1. The language of line 49-50 is unclear. “This deoxy…..activity” should be made clear.

: We have modified this description in the revised manuscript (Line 49-53).

1. Have people performed GEM treatment and analysis on healthy urothelial cells? Recommended to include that in the discussion.

: Thank you for your suggestion. We do not have the in vitro and in vivo data of normal urothelial cells treated with gemcitabine. However, the intravesical instillation of gemcitabine has been tested in two animal models and in two phase 1 trials. In all four studies it was concluded that local and systemic side effects were minimal. We add this information in this manuscript (Line193-196).

1. In general, the term “overexpression/overexpressing” implies usage of exogenous DNA to overexpress a gene of interest in the cells via transfection or transduction. Therefore, I suggest using “highly expressed” or something similar in lieu of “overexpressing” so that it is not confusing. I urge the authors to clarify this language everywhere appropriate.

: We have corrected the term “overexpression/overexpressing” with “RRM1 high expressed” in the revised manuscript accordingly.

1. Lines 181-182 of discussion suggests a very broad claim which is not fully supported with the current set of data. I urge the authors to reconsider this after the recommended experiments.

: We have restricted our claim in the revised manuscript (Line 187).

 [HI1]

Round 2

Reviewer 3 Report

While the manuscript seems to have been revised as suggested, some key concerns still linger.

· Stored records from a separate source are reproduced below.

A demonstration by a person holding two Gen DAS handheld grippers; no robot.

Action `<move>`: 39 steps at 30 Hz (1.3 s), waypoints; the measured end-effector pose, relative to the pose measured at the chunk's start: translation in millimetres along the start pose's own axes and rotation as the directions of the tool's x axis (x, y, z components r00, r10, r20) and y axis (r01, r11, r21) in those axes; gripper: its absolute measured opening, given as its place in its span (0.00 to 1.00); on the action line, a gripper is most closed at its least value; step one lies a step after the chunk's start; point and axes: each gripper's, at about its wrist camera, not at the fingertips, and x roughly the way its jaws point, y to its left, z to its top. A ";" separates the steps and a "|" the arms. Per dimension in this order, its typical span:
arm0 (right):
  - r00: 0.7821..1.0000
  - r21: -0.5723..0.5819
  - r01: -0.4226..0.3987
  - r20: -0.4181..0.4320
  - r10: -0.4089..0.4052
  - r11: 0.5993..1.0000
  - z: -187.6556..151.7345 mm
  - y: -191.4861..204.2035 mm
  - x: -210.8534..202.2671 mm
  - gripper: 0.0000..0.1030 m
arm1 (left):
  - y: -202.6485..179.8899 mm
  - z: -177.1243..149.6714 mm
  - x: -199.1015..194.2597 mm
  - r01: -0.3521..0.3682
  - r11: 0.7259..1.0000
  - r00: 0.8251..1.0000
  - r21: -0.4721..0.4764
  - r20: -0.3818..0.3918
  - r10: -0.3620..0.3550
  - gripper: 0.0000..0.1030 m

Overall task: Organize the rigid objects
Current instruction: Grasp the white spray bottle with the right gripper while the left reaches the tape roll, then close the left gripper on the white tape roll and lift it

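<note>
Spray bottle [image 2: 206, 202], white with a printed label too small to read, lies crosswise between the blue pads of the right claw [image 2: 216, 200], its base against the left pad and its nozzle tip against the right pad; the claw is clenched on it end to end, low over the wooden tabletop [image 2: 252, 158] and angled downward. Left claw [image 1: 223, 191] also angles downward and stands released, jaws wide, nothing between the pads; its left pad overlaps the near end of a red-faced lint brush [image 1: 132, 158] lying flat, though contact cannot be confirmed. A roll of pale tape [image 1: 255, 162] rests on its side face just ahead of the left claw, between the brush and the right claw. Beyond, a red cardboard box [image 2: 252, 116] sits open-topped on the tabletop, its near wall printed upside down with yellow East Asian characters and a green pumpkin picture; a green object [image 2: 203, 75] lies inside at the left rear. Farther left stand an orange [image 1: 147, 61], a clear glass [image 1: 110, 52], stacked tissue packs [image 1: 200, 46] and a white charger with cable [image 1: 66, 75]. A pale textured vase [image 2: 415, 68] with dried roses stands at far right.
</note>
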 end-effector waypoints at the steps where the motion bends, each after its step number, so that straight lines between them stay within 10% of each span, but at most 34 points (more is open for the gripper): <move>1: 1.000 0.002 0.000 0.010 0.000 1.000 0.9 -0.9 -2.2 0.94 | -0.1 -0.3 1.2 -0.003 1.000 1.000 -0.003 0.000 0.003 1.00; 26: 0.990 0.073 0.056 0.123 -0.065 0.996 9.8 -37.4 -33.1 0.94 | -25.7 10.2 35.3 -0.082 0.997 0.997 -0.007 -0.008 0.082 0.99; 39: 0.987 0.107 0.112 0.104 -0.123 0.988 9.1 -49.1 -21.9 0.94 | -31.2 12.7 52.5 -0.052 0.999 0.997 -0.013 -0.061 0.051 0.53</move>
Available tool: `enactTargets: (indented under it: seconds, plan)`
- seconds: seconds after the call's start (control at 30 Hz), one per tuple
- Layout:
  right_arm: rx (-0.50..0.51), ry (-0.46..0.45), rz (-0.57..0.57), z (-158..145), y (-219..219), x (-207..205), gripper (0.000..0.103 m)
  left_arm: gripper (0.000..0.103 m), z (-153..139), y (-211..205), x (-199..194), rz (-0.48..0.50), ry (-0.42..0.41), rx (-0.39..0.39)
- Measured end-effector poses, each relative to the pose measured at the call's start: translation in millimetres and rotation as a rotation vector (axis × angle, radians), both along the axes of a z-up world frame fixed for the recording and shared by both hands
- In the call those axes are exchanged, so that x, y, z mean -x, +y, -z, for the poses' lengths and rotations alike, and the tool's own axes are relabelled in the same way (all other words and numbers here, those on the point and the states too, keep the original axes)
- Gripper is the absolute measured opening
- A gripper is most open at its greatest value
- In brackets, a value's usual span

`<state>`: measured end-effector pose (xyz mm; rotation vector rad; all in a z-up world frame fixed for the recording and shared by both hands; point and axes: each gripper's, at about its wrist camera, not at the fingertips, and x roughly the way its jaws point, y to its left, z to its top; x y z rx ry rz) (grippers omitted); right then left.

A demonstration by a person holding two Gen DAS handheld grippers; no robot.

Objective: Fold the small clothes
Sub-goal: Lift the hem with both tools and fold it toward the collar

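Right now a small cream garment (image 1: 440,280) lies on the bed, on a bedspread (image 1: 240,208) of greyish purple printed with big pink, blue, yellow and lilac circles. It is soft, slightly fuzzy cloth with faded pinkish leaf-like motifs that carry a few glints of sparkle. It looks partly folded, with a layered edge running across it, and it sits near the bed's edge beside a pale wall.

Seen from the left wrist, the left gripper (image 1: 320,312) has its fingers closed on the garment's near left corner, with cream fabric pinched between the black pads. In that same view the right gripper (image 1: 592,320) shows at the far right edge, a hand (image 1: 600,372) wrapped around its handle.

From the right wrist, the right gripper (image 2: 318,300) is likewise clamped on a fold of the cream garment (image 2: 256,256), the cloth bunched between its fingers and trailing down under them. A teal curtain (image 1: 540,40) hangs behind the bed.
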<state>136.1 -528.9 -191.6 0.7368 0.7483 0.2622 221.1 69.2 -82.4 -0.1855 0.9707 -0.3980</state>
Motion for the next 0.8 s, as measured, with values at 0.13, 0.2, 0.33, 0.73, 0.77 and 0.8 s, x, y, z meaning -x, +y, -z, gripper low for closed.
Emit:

At the current state, Figure 6 still doesn't look very convincing with only legend changed but the plots remain the same. Given that the in vivo drug+shRNA combination experiment is not performed, the authors are strongly advised to carry out the suggested in vitro experiments for the first submission. Those experiments seem to be achievable and will help bolster the claims. Once those experiments are reported, the manuscript should be strongly considered for publication.

Author Response

Thank you very much for your kind suggestion. We have carefully studied your comments and we agree that the MuSyC framework is a very good way to distinguish the synergistic effects of two types of drugs, but it is very difficult for us to complete such experiments, because our university does not have such equipment. To improve our data as much as possible, we have repeated all of the combination experiments, added two Ad-RMM1 groups of low concentrations and tried to bolster the claims with a series Ad-RRM1 expose in these two cell lines. On the first day, cells were first infected with different concentrations of Ad-shRRM1, to knock down the RRM1 gene. After of 24hr, GEM or CDDP treatment was then applied. On the fourth day, the IC50 were determined by MTT array. The 253J cell viability was 86.9 ± 1.2%, 77.5 ± 3.5% and 68.2 ± 1.6% infected with Ad-shRRM1 at 5, 10 and 20 MOI 4 day after infection (Figure 6A). The RT112 cell viability was 87.7 ± 1.5%, 74.6 ± 4.1% and 58.0 ± 0.7% infected with Ad-shRRM1 at 5, 10 and 20 MOI 4 day after infection (Figure 6B). Double increase in Ad-shRRM1 exposure resulted about 9% and 12% cell inhibition for 253J and RT112 cell respectively. On the other hand, when in combination with GEM treatment, in case of Ad-shRRM1 exposure at MOI of 20, the sensitivity to GEM (IC50) increased significantly and was 27.5 times higher in 253J cell and 7,712 times higher in RT112 cell (Figure 6A and 6B). The Figure 6 have been revised and discussed in the revised manuscript (Line 180-186). We consider the combined relationship between Ad-RRM1 and GEM as a synergistic enhancement effect. We also hope to further demonstrate our results in the form of MuSyC framework in the near future as you suggested.

Round 3

Reviewer 3 Report

The authors have clarified the previously raised concerns. The addition of more data points with higher MOI in Fig 6 bolster their claims.